On 15.01.2008 09:35, Magnus Hörlin wrote:
> I'm sorry for bothering you with a question that should possibly have been
> sent to the mplayer mailing list.
> Next week I'm going to Tenerife to relax by the pool, but I don't want to
> miss any biathlon, alpine- or cross-country skiing transmissions, because
> then I can't relax.... Therefore I have made a script that scans my video
> dir for new recordings and starts encoding them to h264/AAC right away to a
> bitrate of around 800kbps, which is what I can send from my server.
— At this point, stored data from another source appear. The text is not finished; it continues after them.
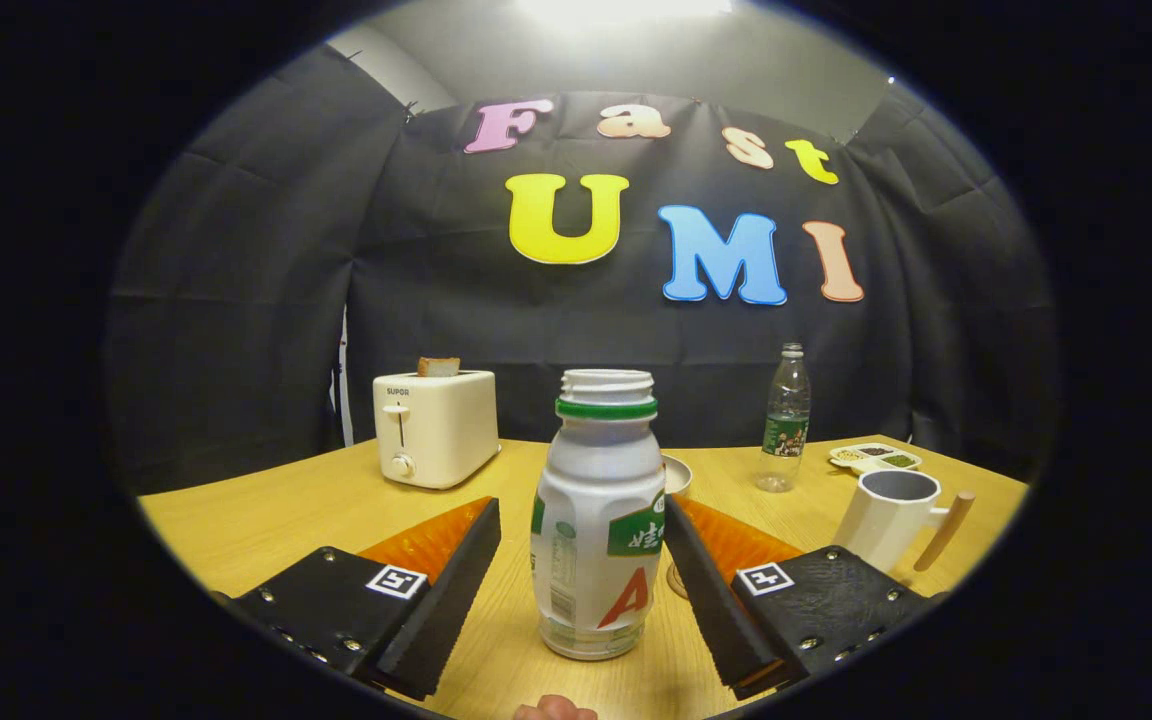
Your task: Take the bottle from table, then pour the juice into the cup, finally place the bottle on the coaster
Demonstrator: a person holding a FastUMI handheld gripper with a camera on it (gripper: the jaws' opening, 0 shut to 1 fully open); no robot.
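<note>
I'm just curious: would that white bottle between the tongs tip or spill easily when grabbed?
The white bottle stands tall on a narrow base, so a one-sided push could tip it. Its cap is off, so juice may spill. The open tongs flank its waisted middle, probably giving decent hold.

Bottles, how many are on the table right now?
2. The white juice bottle stands between the fingers of the open gripper. A clear water bottle stands farther back, behind the mug. Others may be hidden.

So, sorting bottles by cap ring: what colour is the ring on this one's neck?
Green, on the white bottle standing between the claw's open fingers; gripper view.
</note>
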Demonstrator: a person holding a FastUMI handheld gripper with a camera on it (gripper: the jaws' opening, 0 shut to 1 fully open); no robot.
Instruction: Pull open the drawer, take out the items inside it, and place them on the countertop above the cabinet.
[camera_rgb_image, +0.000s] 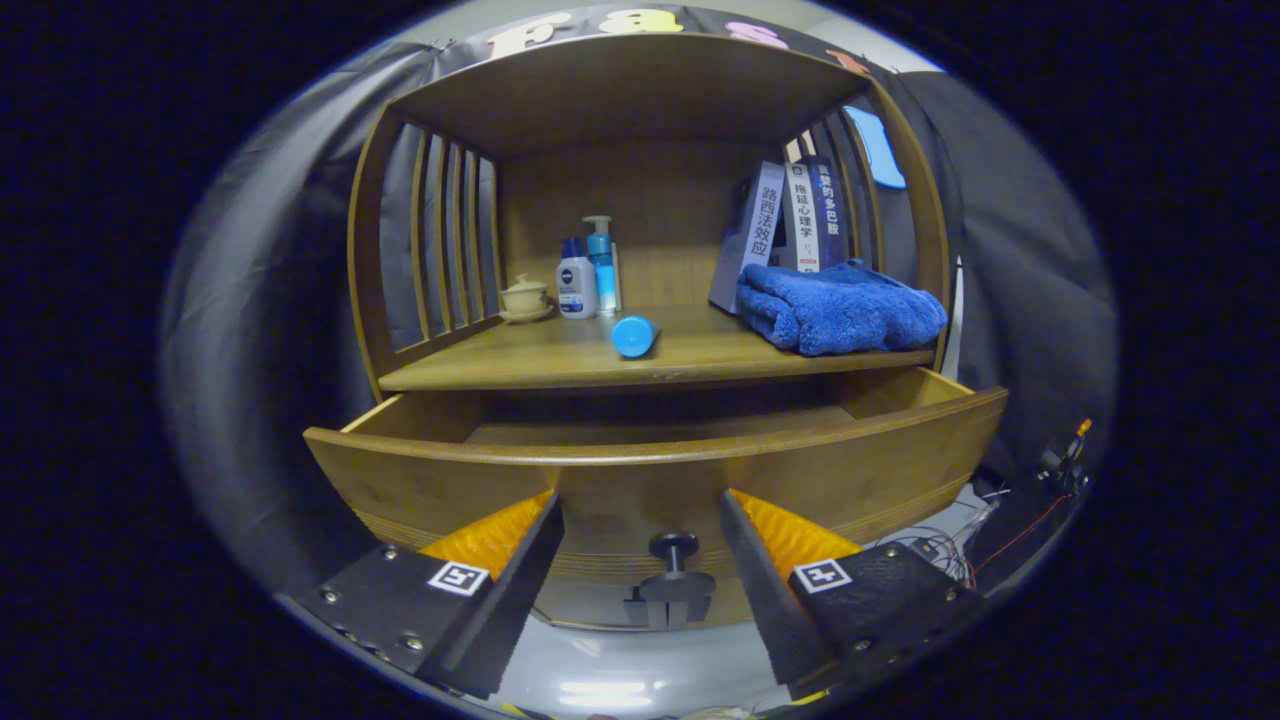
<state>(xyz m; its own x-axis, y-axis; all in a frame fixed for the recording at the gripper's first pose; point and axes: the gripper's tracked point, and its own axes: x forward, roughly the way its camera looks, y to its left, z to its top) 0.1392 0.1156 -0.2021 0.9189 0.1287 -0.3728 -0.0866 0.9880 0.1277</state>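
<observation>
At the bottom of the frame the gripper (640, 545) stands wide open, its two fingers spread apart and holding nothing. Between them, at lower centre, sits the dark knob (673, 547) on the front panel of the drawer (660, 480); neither finger touches it.

The drawer is already pulled well out, its curved front spanning the middle of the frame just ahead of the fingertips. Behind that front the visible strip of drawer floor looks bare, though the front panel hides the near part, so I cannot tell whether anything lies there.

Above the drawer, at mid-frame, runs the countertop (520, 365). A blue tube (634, 335) lies on it near centre, its long axis pointing roughly toward the camera with the round cap end facing the gripper. To the right rests a folded blue towel (840, 305), with books (790, 220) upright behind it. Further back, left of centre, stand two bottles (588, 270) and a small lidded cup (524, 296).

The drawer's interior lies straight ahead and above the fingertips, so my judgement is that the next move calls for lifting the gripper over the front panel and looking down inside.
</observation>
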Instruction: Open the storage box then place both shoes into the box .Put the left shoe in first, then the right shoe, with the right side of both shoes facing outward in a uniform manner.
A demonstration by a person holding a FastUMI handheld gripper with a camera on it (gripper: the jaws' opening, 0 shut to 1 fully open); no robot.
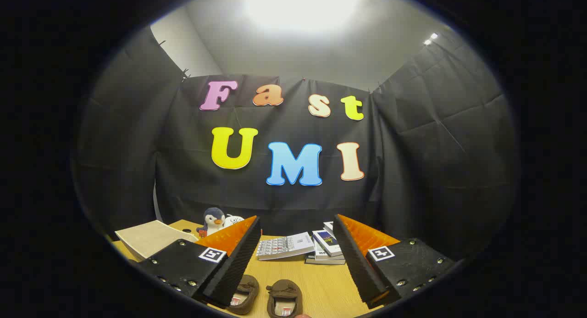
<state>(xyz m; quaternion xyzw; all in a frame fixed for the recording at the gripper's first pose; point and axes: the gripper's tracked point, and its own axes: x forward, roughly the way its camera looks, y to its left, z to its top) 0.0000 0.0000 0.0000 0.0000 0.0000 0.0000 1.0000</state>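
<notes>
My gripper [297, 226] is held above a light wooden table [321, 286], its two fingers spread wide apart with nothing between them. Low down in the gap between the fingers sit two brown slipper-style shoes, side by side and just apart: the left shoe [244, 294] is partly hidden behind my left finger [236, 258], and the right shoe [284, 298] lies clear beside it (their openings face up toward me, pale insoles showing). The beige storage box [149, 237] rests on the table beyond my left finger; I cannot tell how its lid stands. Just behind it, against the black cloth wall, stands a small penguin plush [212, 220] with a white soft toy [234, 220] touching its side. Beyond the fingertips, farther across the table, lie several books [300, 247] in a loose, overlapping pile.
</notes>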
Since I
> will have internet access in my hotel room, I'm hoping to sit on the balcony
> with my laptop and play the recordings using mplayer or xine while
> downloading them.
> One problem is that my vdr server is too slow to do it in real time and my
> vdr client is too fast (AMD BE-2400), so when mencoder "catches up" with
> real-time it exits instead of continuing until the vdr file is closed.
> And the same goes for wget which I planned to use for downloading the files.
> I guess there are many very simple ways to do this so I hope you don't mind
> my wasting your time by asking here.
> The obvious way would be to let vdr start encoding when the recording ends,
> but I don't want to wait for that. There must be a better way.
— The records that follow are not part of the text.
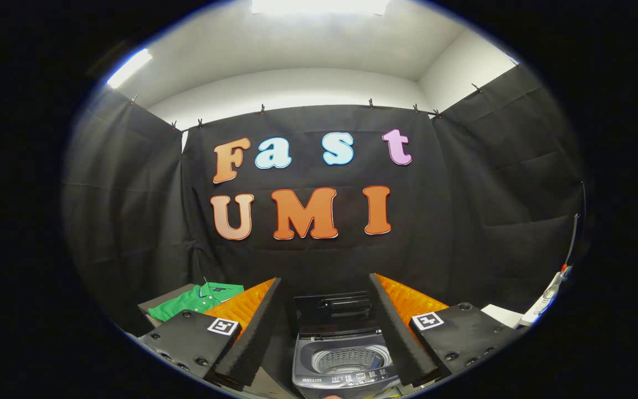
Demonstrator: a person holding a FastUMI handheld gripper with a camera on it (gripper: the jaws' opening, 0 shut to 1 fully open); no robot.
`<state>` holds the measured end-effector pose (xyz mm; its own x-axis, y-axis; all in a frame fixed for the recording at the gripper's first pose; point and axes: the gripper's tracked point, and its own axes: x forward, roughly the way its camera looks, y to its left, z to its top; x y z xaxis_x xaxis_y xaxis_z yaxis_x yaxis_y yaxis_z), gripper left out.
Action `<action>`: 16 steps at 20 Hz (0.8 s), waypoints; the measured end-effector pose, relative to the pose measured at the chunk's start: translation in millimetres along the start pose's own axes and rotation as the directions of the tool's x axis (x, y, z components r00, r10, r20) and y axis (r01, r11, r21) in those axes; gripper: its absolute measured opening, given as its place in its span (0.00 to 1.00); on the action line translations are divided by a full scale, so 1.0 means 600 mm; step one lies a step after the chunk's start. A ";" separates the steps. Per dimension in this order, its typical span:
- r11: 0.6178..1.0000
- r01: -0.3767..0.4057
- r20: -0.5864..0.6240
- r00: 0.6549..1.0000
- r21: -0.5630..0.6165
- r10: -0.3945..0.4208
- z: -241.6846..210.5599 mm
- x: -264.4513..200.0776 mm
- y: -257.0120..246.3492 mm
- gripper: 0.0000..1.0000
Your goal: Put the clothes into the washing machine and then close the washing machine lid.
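Observation:
A small grey top-loading washing machine (341, 371) stands just ahead of my fingers, between them. Its lid (334, 309) is raised upright at the back, and the drum (352, 360) looks bare inside. A folded green polo shirt (194, 300) lies on a dark stand (155, 303) to the left, beyond my left finger. My gripper (324, 327) is open, its fingers spread wide on either side of the machine, with nothing held between them.
Black cloth walls close the booth at the back and on both sides. To the right, beyond my right finger, lie a white flat item (500, 316) and a white device with a red button (549, 293).

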<state>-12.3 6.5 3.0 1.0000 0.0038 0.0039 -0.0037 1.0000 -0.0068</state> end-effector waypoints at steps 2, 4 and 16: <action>1.000 0.003 0.000 1.000 0.004 -0.003 0.001 -0.002 -0.001 0.98; 1.000 0.005 0.000 1.000 0.007 -0.005 0.001 -0.004 -0.001 0.98; 1.000 0.015 0.000 1.000 0.018 -0.015 0.004 0.006 0.012 0.98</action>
<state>-8.5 13.8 5.3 0.9999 -0.0108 0.0041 0.0108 0.9999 0.0109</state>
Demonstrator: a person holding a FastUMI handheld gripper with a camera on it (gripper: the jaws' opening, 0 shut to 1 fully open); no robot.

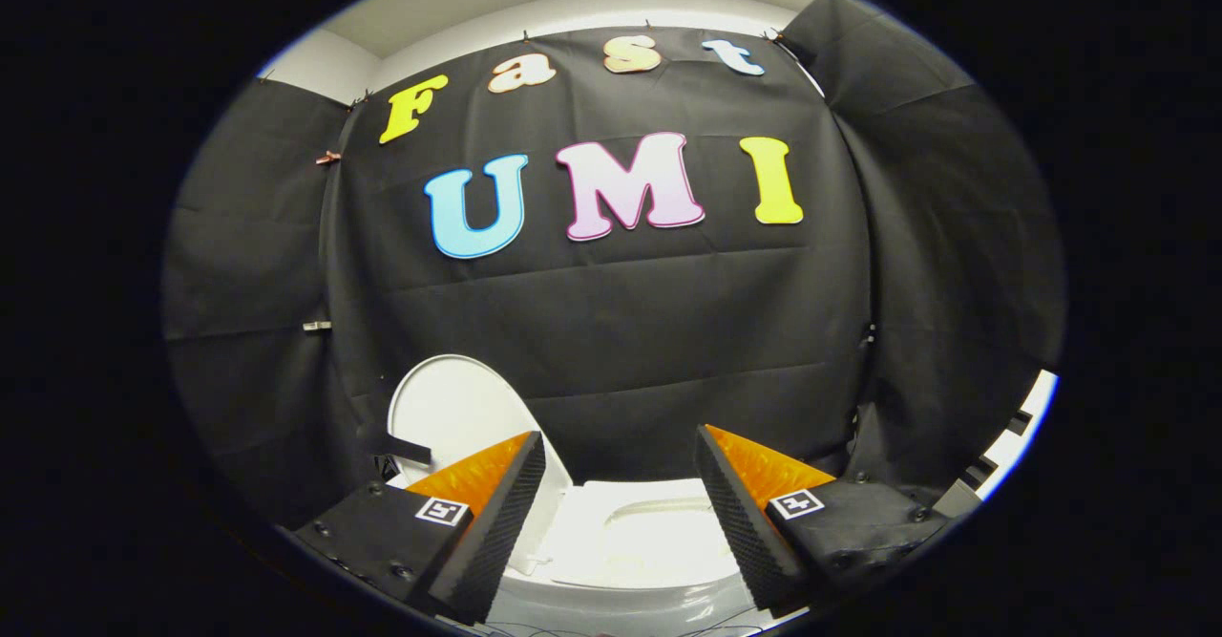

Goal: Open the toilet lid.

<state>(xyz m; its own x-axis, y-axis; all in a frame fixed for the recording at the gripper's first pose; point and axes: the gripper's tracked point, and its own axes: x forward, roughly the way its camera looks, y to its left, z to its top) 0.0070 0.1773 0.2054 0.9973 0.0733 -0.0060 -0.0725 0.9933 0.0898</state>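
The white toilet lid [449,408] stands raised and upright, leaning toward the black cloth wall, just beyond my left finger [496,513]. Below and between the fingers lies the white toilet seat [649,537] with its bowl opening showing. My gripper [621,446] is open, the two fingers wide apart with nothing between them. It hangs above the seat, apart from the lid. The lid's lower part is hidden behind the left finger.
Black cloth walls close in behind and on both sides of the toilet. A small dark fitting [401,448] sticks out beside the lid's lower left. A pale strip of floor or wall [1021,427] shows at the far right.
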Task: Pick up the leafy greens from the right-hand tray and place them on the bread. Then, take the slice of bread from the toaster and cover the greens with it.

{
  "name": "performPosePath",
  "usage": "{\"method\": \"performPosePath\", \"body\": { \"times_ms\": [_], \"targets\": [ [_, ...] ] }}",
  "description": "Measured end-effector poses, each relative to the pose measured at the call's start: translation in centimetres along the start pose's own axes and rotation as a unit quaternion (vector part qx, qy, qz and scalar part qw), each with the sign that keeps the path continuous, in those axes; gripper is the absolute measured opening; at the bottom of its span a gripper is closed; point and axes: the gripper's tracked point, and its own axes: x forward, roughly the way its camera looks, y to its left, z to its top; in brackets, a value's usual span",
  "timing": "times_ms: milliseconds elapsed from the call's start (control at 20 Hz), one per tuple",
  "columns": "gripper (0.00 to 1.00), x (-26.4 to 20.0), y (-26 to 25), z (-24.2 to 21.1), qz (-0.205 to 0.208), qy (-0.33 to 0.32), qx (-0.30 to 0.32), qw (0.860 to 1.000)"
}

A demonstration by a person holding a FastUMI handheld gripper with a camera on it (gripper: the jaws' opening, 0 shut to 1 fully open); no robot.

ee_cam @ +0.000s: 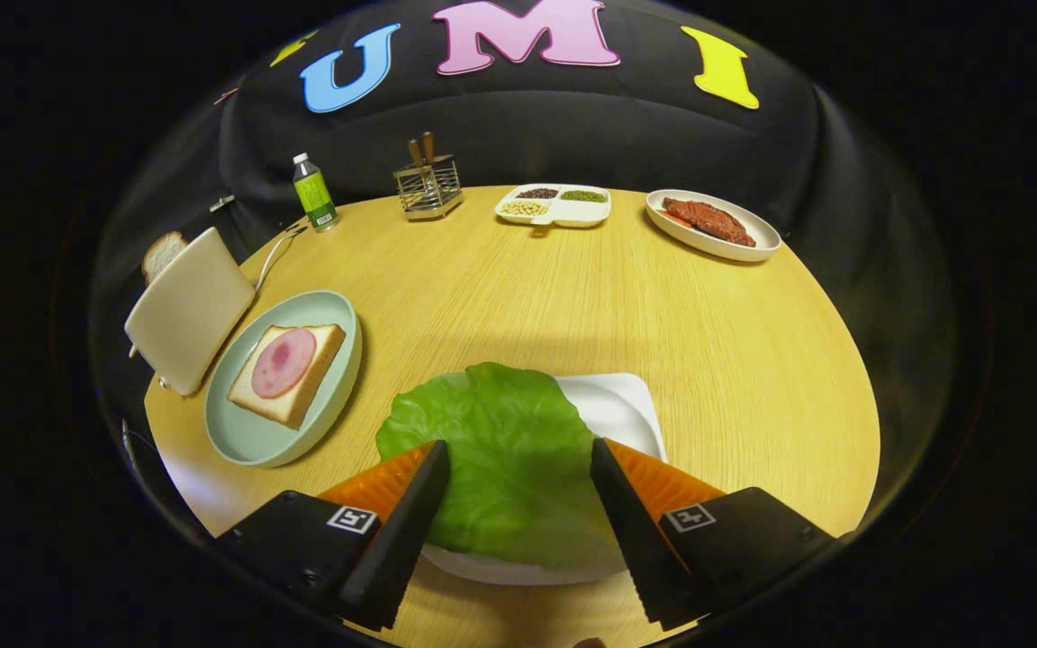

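Lettuce leaf [505, 454] lies flat on the white tray [622, 409] at my 12 o'clock, between and under my gripper [518, 459] fingers, which stand apart on either side, while the ham-topped bread [286, 373] waits on the green plate [253, 436] at 10 o'clock.

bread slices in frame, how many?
2. One slice topped with ham lies on the green plate, left of the open gripper; another sticks up from the toaster. More may hide inside.

Bright, even overhead light on the table [518, 297]; soft shadows beside the plates, edges bowed by fisheye, focus sharp.
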Motion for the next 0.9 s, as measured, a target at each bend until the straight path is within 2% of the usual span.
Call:
{"method": "performPosePath", "body": {
  "times_ms": [150,250,300,400,450,500,700,800,850,900],
  "targets": [
    [0.98,0.0,0.2,-0.6,-0.007,0.001,-0.044,0.999],
    [0.95,0.1,0.5,-0.5,-0.007,-0.003,-0.042,0.999],
    [0.85,-0.1,0.5,-0.6,-0.009,-0.003,-0.04,0.999],
    [0.82,-0.1,0.4,-0.7,-0.013,-0.003,-0.046,0.999],
    [0.68,-0.1,0.3,-0.6,-0.012,-0.003,-0.047,0.999],
    [0.64,0.0,0.4,-0.7,-0.009,0.002,-0.05,0.999],
    [0.26,0.1,-0.1,-0.5,-0.01,0.005,-0.047,0.999],
    [0.24,0.1,-0.4,-0.5,-0.01,0.006,-0.038,0.999],
    [0.13,0.1,-0.6,-0.5,-0.01,0.01,-0.027,1.0],
    [0.09,0.1,-0.6,-0.3,-0.007,0.013,-0.015,1.0]
  ]
}}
For the download-part the easiest(tm) way is to rate-limit the connection.

wget --limit-rate
scp -l
rsync --bwlimit

With a little head-start on the encoding and a matching limit a 
continous download shouldn't be a problem.





Bis denn

-- 
Real Programmers consider "what you see is what you get" to be just as 
bad a concept in Text Editors as it is in women. No, the Real Programmer
wants a "you asked for it, you got it" text editor -- complicated, 
cryptic, powerful, unforgiving, dangerous.